Le télétravail est donc un phénomène de société majeur, il subit des hauts et des bas. Une bonne part des employés y voit l’avantage d’être comme un travailleur indépendant et de pouvoir trouver un nouvel équilibre entre temps passé pour les obligations personnelles et pour la vie professionnelle. Cependant, certaines entreprises françaises (82%) demandent à leurs employés de revenir travailler en présentiel, au bureau invoquant la productivité. Notons tout de même, que les multinationales comme Apple ou Google ont contribué à l’essor du télétravail pendant la pandémie et ont ainsi adopté un modèle d’organisation hybride incitant les salariés qui habitent loin de venir seulement quelques jours au bureau dans la semaine. 

Plus généralement, alors que 62% des travailleurs intellectuels aspirent à télétravailler 2 à 3 jours par semaine, 68% travaillent principalement au bureau. Seulement 13% travaillent effectivement à distance 3 jours ou plus par semaine ce qui met en avant une grande différence entre les souhaits des employés et les directives des employeurs. D’après une étude européenne de SAP Congru, 70% des salariés accepteraient de revoir à la baisse leur salaire en échange d’un maintien du télétravail. Ainsi la principale motivation des employés à revenir au bureau, travailler en présentiel, serait avant tout financière avec 70% citant des avantages tels que le remboursement des frais de transport et la prise en charge des repas. 

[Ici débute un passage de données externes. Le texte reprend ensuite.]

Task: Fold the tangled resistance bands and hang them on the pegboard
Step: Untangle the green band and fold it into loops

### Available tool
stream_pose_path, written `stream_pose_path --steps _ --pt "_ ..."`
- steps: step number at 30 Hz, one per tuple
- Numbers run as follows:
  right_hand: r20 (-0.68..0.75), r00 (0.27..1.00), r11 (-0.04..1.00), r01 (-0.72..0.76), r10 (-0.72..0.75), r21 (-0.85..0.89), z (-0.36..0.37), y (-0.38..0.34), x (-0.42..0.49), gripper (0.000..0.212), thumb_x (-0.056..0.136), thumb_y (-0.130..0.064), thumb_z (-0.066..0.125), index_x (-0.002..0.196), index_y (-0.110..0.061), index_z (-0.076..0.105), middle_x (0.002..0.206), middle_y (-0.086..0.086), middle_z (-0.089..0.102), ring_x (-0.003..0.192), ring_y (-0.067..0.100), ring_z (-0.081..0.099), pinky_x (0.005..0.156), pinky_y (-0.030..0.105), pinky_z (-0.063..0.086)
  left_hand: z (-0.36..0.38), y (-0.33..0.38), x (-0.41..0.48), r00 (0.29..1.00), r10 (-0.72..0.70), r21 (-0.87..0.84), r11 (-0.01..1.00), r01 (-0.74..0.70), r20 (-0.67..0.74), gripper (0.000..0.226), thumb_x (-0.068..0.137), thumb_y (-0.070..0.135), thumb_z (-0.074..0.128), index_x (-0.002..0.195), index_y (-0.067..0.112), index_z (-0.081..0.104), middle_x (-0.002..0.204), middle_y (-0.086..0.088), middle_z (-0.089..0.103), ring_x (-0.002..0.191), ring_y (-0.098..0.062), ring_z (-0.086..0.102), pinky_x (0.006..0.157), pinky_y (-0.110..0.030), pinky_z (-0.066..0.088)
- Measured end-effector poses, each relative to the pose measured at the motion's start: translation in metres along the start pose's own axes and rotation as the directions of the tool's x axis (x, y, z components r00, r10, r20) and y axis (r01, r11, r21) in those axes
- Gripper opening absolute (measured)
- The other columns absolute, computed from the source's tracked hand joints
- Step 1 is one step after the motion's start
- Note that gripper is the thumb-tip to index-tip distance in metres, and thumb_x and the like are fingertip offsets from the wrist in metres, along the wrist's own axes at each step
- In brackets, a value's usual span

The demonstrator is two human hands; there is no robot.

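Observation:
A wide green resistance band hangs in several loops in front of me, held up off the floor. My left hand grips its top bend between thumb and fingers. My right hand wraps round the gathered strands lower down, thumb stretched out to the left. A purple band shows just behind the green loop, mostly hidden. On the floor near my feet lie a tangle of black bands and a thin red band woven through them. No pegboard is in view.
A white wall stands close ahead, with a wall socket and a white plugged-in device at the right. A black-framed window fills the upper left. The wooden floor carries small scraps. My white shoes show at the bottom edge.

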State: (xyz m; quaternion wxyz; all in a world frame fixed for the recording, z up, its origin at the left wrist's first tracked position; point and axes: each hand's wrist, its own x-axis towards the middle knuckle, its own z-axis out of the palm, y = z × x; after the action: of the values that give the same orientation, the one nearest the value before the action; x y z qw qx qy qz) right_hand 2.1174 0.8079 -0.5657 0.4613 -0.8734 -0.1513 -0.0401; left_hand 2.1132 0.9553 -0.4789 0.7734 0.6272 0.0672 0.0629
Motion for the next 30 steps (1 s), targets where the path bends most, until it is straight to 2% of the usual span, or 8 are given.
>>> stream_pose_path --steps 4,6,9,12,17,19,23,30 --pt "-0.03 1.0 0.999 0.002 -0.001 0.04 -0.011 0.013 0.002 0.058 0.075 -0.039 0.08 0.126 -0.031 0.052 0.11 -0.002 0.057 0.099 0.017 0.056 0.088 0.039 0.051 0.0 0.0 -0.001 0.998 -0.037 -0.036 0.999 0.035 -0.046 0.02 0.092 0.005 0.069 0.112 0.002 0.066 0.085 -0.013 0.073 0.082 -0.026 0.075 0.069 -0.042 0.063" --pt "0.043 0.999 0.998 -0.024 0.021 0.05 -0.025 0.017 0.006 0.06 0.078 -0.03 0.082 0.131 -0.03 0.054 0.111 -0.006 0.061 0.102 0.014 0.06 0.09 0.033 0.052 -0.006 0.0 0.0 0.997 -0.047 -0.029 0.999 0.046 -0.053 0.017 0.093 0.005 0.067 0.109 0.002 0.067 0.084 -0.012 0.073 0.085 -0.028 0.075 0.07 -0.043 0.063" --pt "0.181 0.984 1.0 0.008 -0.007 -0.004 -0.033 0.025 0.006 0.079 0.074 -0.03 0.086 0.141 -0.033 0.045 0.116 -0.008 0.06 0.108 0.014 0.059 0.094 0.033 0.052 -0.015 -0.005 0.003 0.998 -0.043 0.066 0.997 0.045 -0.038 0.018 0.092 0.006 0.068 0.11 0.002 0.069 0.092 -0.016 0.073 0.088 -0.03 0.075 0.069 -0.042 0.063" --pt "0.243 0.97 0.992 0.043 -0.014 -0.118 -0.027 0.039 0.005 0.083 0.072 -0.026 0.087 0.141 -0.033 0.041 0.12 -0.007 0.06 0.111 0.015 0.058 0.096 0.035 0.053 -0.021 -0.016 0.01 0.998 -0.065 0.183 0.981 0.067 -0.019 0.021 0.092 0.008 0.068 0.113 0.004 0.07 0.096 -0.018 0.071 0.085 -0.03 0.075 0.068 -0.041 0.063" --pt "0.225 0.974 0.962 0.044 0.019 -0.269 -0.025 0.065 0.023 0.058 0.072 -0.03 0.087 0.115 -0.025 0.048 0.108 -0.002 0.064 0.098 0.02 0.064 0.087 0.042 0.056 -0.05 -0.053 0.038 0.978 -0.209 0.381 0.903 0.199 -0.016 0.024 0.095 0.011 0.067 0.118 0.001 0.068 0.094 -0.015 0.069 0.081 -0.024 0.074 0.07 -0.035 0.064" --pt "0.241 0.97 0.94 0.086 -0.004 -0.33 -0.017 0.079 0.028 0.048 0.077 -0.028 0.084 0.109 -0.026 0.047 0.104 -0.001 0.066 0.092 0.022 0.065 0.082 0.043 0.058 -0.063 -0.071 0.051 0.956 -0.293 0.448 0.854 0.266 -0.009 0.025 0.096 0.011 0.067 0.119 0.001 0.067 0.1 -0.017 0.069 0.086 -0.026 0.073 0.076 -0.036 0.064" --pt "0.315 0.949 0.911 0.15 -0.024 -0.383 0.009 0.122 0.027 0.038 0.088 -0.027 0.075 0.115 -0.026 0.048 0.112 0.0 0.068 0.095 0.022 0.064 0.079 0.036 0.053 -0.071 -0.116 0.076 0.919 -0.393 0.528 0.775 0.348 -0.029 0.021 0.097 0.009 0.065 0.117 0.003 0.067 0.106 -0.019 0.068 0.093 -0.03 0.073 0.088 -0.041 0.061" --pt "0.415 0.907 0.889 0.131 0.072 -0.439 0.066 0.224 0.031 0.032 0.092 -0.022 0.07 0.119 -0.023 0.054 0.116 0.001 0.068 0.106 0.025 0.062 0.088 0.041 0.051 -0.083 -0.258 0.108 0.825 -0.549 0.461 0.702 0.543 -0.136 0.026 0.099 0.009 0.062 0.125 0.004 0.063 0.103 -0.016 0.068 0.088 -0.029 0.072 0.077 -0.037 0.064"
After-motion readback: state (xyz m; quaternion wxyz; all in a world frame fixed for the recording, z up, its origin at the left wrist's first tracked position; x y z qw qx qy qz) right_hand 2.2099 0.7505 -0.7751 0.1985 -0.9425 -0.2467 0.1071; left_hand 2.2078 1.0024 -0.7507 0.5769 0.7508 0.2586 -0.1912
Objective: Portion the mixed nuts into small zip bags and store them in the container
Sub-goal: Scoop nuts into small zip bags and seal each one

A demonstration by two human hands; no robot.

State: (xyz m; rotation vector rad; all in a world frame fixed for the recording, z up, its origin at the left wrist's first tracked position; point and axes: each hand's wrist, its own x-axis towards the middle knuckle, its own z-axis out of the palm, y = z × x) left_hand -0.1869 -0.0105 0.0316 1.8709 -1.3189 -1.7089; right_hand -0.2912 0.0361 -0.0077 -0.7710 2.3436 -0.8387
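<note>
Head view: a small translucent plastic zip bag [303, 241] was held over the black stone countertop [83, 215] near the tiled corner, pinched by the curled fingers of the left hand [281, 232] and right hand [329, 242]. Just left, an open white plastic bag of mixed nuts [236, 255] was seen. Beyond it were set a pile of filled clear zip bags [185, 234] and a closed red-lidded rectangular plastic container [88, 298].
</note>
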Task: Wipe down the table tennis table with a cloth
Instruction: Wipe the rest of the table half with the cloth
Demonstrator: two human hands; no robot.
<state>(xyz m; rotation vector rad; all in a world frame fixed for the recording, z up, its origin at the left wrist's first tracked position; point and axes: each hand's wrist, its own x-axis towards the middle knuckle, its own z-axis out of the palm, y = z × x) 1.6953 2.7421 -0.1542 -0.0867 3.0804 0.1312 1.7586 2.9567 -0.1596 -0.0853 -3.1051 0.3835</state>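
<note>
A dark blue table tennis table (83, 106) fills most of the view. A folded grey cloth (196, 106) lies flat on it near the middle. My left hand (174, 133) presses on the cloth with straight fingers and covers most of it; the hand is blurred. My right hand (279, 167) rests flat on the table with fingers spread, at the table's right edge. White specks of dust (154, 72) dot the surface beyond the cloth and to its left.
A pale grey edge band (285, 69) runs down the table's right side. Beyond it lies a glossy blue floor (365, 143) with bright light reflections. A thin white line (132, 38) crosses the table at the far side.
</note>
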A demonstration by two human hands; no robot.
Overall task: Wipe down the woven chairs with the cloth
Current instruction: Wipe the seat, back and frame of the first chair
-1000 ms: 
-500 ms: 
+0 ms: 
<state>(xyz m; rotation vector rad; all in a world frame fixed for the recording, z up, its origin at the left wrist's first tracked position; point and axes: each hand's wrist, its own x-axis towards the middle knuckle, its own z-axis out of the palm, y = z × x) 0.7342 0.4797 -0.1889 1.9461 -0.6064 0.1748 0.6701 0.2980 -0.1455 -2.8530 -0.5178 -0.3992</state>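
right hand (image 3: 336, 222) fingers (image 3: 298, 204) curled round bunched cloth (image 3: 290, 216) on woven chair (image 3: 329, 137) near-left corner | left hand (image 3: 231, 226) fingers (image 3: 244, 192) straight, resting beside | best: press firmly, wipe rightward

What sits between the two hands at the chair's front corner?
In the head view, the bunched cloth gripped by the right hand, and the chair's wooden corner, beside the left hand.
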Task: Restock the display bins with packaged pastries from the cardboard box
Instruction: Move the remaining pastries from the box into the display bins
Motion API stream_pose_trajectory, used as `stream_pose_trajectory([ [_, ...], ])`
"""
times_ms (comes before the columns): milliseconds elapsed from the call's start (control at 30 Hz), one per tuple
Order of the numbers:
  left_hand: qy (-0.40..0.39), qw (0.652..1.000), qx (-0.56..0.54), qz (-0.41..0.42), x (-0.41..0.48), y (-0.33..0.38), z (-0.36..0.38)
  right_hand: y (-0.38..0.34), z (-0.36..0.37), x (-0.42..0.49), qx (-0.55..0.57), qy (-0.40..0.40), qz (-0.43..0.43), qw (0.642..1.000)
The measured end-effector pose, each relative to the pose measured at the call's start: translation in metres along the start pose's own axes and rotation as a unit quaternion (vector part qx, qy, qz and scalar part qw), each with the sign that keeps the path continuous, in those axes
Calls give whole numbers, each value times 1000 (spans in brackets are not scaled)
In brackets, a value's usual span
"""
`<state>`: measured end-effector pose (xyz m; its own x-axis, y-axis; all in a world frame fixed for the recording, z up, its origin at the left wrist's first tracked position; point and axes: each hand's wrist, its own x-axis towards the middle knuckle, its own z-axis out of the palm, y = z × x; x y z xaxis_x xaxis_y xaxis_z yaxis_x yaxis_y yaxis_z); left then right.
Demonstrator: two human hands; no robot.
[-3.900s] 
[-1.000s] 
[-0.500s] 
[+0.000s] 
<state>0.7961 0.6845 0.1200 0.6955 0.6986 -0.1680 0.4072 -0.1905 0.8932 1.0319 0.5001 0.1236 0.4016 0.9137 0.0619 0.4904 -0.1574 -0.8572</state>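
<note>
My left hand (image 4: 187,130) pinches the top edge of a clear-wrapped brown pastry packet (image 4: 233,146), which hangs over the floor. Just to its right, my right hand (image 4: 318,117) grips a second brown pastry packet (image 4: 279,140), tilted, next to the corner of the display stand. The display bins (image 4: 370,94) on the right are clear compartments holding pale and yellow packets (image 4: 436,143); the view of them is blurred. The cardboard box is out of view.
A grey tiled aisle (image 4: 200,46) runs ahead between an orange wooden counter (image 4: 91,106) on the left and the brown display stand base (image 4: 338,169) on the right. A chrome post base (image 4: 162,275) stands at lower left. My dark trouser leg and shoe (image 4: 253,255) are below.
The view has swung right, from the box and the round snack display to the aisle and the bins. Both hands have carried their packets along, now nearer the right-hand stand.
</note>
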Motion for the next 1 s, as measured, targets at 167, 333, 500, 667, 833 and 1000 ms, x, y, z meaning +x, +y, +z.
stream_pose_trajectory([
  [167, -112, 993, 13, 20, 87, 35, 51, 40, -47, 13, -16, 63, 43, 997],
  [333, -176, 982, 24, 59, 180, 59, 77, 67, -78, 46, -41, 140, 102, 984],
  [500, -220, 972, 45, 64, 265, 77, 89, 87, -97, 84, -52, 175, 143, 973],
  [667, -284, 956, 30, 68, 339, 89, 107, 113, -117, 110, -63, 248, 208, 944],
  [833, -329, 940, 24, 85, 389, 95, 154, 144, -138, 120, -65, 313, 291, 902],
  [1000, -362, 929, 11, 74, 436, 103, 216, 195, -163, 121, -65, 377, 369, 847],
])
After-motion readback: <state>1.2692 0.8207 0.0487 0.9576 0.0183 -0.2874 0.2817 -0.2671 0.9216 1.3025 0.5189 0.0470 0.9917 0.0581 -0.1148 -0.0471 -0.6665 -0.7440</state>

Pour les entreprises le télétravail serait aussi bénéfique car elles auraient la possibilité de réduire leurs coûts fixes notamment immobiliers en investissant des locaux plus petits. C’est aussi un bon moyen de réduire le taux d’absentéisme en permettant aux salariés de s’adapter aux aléas du quotidien lorsque cela est nécessaire. Cependant, il existe des professions ne permettant pas de télétravailler comme les métiers de l’industrie, de la santé ou du BTP ou encore de l’agriculture. 

 

Le télétravail, étant perçu initialement comme un privilège ou une exception, a réussi à s’imposer comme une nouvelle norme notamment grâce à la crise sanitaire. Faisant ainsi apparaitre ses avantages, comme la flexibilité, et mettant en lumière ses défis en matière de santé. Aujourd’hui, le télétravail pose question en matière d’équilibre entre les aspirations des employeurs et celles de leurs employés. Ce mode de travail, désormais incontournable pousse à repenser la manière de travailler et repenser les pratiques managériales, tout en permettant de s’adapter aux enjeux de demain en matière de collaboration hybride.